他的君王,他的挚友,他的……大哥。
秦灼整个人躺在血泊里,一身白衣浸得猩红,头发叫汗泪糊了一脸。眼半睁着,一只手垂在榻边,下巴往下都是血。要不是嘴唇还翕动,陈子元都以为他断了气。
郑永尚出了满头大汗,高声道:“直接缝他受不住,先灌参汤!参汤熬好了吗?”
陈子元忙把另一只碗从屏风外端过来,手忙脚乱地泼了不少。秦灼根本咽不下,只顺着脖颈淌。阿双看不下去,只是哭。
陈子元掉头喝道:“人活着嚎什么丧!掰开他的嘴,我往里灌!”
阿双忙把襁褓递给郑永尚,托举秦灼头部,强行把他的嘴掰开。
陈子元抹把脸,端着碗边灌边说:“大王!哥!受这么大罪生的孩子,你不睁眼看看吗?你他妈叫他打小没爹,他就只能叫后娘养了!”
他想起什么,焦急道:“萧重光快回来了,我收着信了,他这就回来了!”
不知哪句话起了作用,参汤多少咽了下去。陈子元长出口气,刚想去端麻沸散,就被人拽住衣领。

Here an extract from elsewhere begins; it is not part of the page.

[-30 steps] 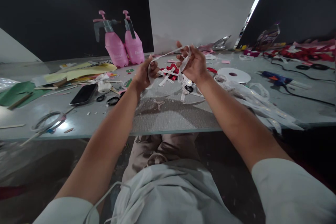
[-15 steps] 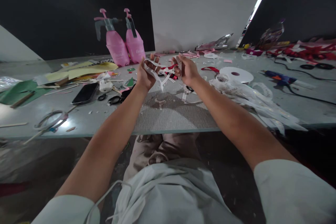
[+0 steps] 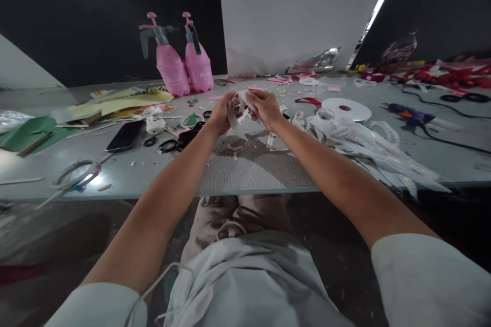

那手沾满血,却没半点力气。似乎只要耷下去,就再也抬不起来了。
秦灼嘴皮动了动,他忙把耳朵贴下去,听那细微的气流吹了几下,努力辨别出几个粘连的字音。
“我死了,给温吉。”
陈子元眼泪大滴大滴地落下来。
他看着秦灼嘴唇一颤,喃喃叫了声什么,刚要再听,一声惊雷般的巨响铺天一震,连地面都晃了一晃。